Task directions: From the first line of the material through the line that holds "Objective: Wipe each", repeat each line exactly and skip any picture.

Data segment:
▼

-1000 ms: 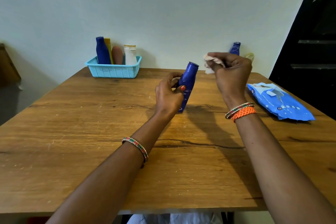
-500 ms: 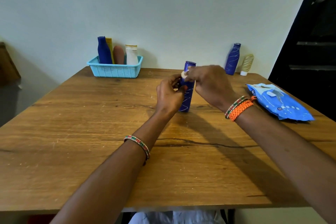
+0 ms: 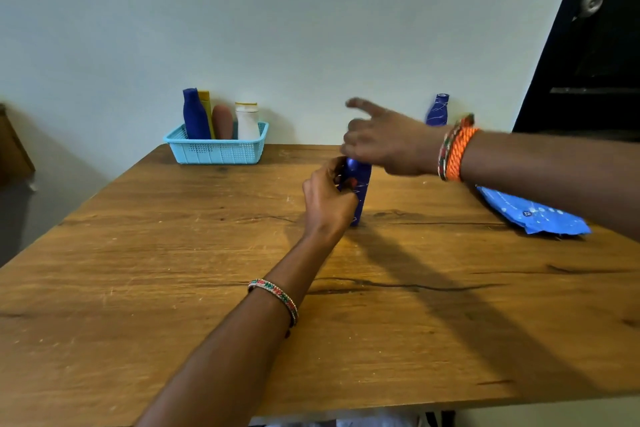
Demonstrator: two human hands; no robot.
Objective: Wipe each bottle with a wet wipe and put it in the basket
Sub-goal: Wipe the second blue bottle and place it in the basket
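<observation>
The desk (image 3: 173, 305) is a wooden slab with visible grain, fine scratches and a long dark crack running across its middle. A slim, dark blue bottle (image 3: 362, 194) with thin pale line markings stands upright near the centre of the desk, base on the wood.

The left hand (image 3: 327, 201) is at the bottle's left side, fingers curled round its upper body, a red-painted nail against the blue surface. The right hand (image 3: 377, 139) is over the bottle's top and covers the cap; it is motion-blurred. Its index finger points out toward the wall and the other fingers are curled under. Whether they pinch a wipe cannot be told. Both wrists carry beaded bands; the right also carries an orange woven band.

A light blue plastic basket (image 3: 216, 151) with perforated, lattice-like walls sits at the far left edge of the desk against the wall. It contains four upright items: a dark blue bottle, a narrow yellow one, a rounded brown one, and a white one with a yellow-rimmed cap.

A second patterned blue bottle (image 3: 437, 109) stands at the far edge behind the right hand. A glossy blue wipes pack (image 3: 533, 215) lies flat at the right side, partly hidden by the right forearm.
</observation>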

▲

Solution:
-1000 ms: 
-500 ms: 
+0 ms: 
Demonstrator: two human hands; no robot.
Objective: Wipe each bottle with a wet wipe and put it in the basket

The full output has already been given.